Después de presentar una lista de sus propias preguntas sobre las pruebas de ADN anteriores, en 2015 la Iglesia Ortodoxa Rusa (ROC) insistió en que se exhumaran los cuerpos de Romanov para que pudieran tomarse muestras adicionales para que otras pruebas sean realizadas por su propia y exclusivamente científicos rusos. . Se abrieron las esperanzas de poner fin a esta controversia en curso, pero hasta ahora no se ha hecho ningún anuncio de los hallazgos de la iglesia.

Estos eran un medallón de Fabergé que contenía una fotografía de Tsaritsa Alexandra y con un mechón de cabello, y un marco de fotografía de Fabergé con una foto de la Reina Louise de Dinamarca que también contenía un corte de cabello. Louise era la abuela de Nicolás II, otro vínculo directo con los Romanov para cualquier prueba de ADN mitocondrial.

El capitán Sarandinaki envió estas muestras al FBI para ver si se podía extraer algún ADN del cabello en estas dos piezas de Fabergé. Parecía una posibilidad muy remota, pero el FBI realizó pruebas de ADN. Las muestras de cabello demostraron, milagrosamente, estar lo suficientemente no degradadas como para ser viables, habiendo estado selladas dentro de los dos objetos durante más de un siglo.

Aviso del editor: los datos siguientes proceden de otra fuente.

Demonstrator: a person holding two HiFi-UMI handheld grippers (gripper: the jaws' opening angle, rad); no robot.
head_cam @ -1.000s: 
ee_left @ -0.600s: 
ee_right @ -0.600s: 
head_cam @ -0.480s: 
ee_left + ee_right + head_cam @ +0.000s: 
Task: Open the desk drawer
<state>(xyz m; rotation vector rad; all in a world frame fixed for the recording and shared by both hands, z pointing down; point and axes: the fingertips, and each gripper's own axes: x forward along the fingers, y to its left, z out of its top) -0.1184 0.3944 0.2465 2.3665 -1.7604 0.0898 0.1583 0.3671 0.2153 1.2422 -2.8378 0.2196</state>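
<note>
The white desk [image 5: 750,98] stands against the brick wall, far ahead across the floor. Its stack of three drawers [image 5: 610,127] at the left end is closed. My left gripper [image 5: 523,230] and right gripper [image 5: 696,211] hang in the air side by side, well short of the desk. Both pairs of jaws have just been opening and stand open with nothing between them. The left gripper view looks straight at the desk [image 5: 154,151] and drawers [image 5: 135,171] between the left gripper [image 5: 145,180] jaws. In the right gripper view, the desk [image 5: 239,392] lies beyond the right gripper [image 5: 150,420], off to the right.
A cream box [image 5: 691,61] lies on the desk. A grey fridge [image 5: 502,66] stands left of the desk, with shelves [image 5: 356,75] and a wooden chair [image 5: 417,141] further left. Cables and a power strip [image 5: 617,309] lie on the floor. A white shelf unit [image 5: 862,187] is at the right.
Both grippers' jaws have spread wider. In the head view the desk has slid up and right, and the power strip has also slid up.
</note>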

El ADN extraído del cabello en el medallón resultó ser el complemento perfecto para el ADN mitocondrial de la línea femenina de Tsaritsa Alexandra, y también se comparó correctamente con el ADN del Príncipe Felipe, otra relación lejana que había donado muestras para el primer ADN. Pruebas en los años noventa. El ADN extraído del material del marco de la fotografía también demostró ser la línea femenina correcta del ADN mitocondrial para el Zar Nicholas.

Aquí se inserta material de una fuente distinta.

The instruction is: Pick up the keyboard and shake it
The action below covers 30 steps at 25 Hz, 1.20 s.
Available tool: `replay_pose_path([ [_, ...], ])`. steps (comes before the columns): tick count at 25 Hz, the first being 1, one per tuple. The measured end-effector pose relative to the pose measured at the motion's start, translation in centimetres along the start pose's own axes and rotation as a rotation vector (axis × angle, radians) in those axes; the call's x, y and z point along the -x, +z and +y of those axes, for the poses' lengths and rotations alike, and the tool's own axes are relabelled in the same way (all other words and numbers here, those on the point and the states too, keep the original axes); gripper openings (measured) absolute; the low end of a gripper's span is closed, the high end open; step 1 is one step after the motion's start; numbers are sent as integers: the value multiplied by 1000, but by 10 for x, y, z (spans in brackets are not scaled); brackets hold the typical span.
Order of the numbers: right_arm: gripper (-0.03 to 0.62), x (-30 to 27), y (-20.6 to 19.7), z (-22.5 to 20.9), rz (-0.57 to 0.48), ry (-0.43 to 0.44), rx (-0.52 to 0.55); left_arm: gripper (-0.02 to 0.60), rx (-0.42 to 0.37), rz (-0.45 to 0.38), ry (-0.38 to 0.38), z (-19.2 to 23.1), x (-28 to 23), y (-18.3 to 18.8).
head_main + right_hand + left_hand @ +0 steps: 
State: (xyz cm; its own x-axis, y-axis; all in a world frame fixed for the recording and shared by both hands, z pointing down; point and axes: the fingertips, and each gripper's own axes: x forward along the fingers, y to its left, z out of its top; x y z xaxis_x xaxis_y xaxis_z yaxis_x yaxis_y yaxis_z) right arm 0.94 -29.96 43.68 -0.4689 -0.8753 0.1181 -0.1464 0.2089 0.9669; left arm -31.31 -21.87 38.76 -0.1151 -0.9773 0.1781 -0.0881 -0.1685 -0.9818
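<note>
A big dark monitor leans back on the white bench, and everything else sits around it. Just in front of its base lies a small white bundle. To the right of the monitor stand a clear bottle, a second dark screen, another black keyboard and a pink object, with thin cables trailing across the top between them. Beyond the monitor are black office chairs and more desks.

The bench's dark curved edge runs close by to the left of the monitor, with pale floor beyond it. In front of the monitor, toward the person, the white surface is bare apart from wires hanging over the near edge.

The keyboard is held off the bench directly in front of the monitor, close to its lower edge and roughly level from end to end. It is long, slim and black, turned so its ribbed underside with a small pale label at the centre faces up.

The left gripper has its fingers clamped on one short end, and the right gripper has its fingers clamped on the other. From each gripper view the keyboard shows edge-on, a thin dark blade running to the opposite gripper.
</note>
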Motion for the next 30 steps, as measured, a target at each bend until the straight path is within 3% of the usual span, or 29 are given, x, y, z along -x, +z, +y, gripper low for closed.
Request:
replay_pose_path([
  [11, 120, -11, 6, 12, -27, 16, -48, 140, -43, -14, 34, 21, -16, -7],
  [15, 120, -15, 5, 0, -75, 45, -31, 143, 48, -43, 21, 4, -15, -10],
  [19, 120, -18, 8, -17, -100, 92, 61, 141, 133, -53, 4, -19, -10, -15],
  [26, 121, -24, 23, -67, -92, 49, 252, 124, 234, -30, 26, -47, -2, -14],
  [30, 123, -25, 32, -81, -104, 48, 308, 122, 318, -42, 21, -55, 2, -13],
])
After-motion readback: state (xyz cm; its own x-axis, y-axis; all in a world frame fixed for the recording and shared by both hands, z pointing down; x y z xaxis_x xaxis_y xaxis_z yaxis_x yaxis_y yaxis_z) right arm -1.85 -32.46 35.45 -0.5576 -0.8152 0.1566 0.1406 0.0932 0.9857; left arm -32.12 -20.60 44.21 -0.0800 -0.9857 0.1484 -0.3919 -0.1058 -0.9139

La gente rusa y otros fascinados por esta historia anhelan el fin de la duda, las falsas afirmaciones de los estafadores y la proliferación de teorías de conspiración. El cierre no llegó a tiempo para el centésimo aniversario, y la Iglesia ortodoxa rusa puede elegir, sin embargo, no sancionar los restos encontrados en el Bosque Koptyaki fuera de Ekaterinburg como los de la familia Romanov. Pero, con o sin su bendición oficial, la ciencia ahora es incontrovertible. Todos los Romanov murieron en Ekaterinburgo el 17 de julio de 1918. Que todos descansen ahora en paz. Y que el mundo vea un fin, por fin, a las fantasías de los falsos reclamantes.